Freizeit & Unterhaltung : Gunther Reinhardt (gun)

Was ist nur aus dem Amerikanischen Traum geworden? Billy Joe Armstrong irrt durch eine Welt voller Menschen, die arbeitslos sind und sich überflüssig fühlen, eine Welt, in der es für die einen nur um Tiktok und Steuern geht, während andere in Unterführungen auf zerbrochenen Glas schlafen. In „The American Dream Is Killing Me“ prangert Armstrong mit seiner Band Green Day die Scheinheiligkeit des Wahnsinns im Hier und Jetzt an, lässt knuffige Punkrockgitarren auf ein Streichquartett treffen.

 

Hymnen zwischen Bombastrock und Punk

Es ist unüberhörbar: Green Day sind zurück. Dreißig Jahre nachdem die drei East-Bay-Punks Billie Joe Armstrong, Tré Cool und Mike Dirnt mit dem Album „Dookie“ den Durchbruch schafften, zwanzig Jahren nachdem sie mit dem Album „American Idiot“ eine Art Punkrock-Oper abgeliefert haben, die es sogar als Musical an den Broadway geschafft hat, veröffentlicht das Trio sein 14. Album. Es heißt „Saviors“, enthält 15 Songs und wurde in London und Los Angeles von Rob Cavallo produziert, der nicht nur bereits „Dookie“ und „American Idiot“, sondern auch Platten von Phil Collins produziert hat. Immer wieder treffen Bombastrock und Punk aufeinander, nahezu jeder Song taugt als Stadionhymne oder Singalong. „One Eyed Bastard“ zum Beispiel mit dem grandiosen „Bada bing, bada bing, bada boom“-Refrain oder das putzig-melodieverliebte Willst-du-mit-mir-gehen-Stück „Bobby Sox“, aber auch Nummern wie „Dilemma“ oder „Look Ma, No Brains!“

Die Menschheit ist dumm und ansteckend

Und nicht nur in dem Song „Living in the 20’s“ sezieren Green Day den Zeitgeist. „Will I ever see your face again, not for just a scroll on Instagram?“ , fragt Armstrong zum Beispiel in „Suzie Chapstick“, einem Lied das mit seiner Jingle-Jangle-Gitarre und den hübschen Harmonien eher nach College Rock und dem Powerpop der späten 1960er Jahre als nach Punkrock klingt.
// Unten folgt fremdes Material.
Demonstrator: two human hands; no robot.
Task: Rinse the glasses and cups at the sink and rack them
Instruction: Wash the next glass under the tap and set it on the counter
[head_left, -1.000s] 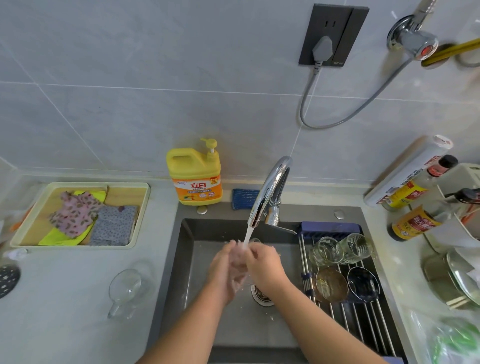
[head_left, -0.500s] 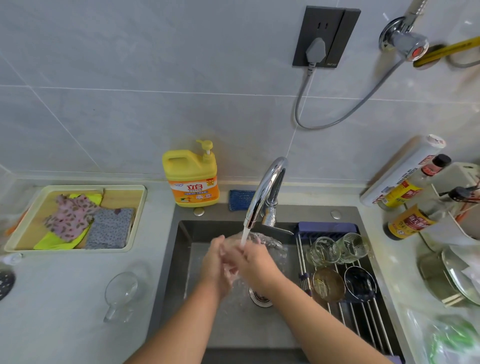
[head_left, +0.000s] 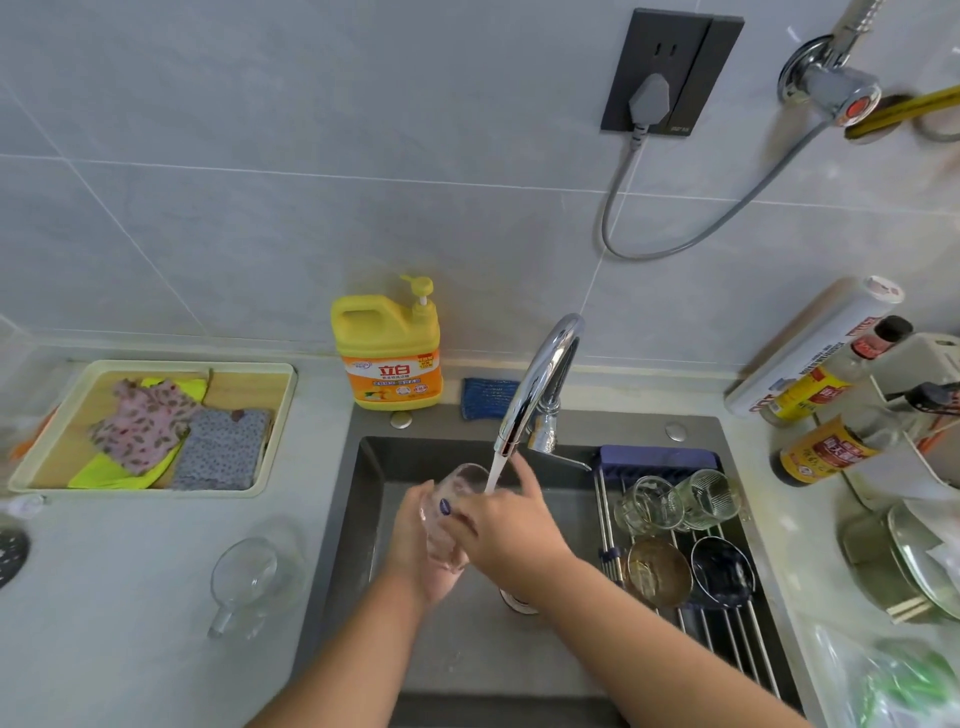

Auch in „Strange Days Are Here To Stay“ wankt Armstrong orientierungslos und desillusioniert durch das Heute („They promised us forever/But we got less“), und obwohl der Song ein Punkrock-Herz hat, flirtet er mit seinem Hang zur Opulenz und dem zweistimmigen Gitarren auch mit dem Sound von Bands wie Queen. Und dann ist das noch das wunderbar als niedliche Singalong-Hymne verkleidete Albumfinale„Fancy Sauce“. Hier spielt Armstrong einen Mann, der in einer Gummizelle lebend zur Erkenntnis kommt, dass die da draußen alle verrückt, berühmt, dumm und ansteckend sind.

Green Day: Saviors (Warner Music) erscheint am Freitag, 19. Januar.

Tournee: Green Day geben im Sommer mehrere Konzerte in Deutschland: Am 7. Juni ist die Band bei Rock im Park und am 8. Juni bei Rock am Ring zu Gast. Außerdem sind Auftritte auf der Berliner Waldbühne (10. Juni, ausverkauft) und auf der Trabrennbahn Bahrenfeld in Hamburg (11. Juni) geplant.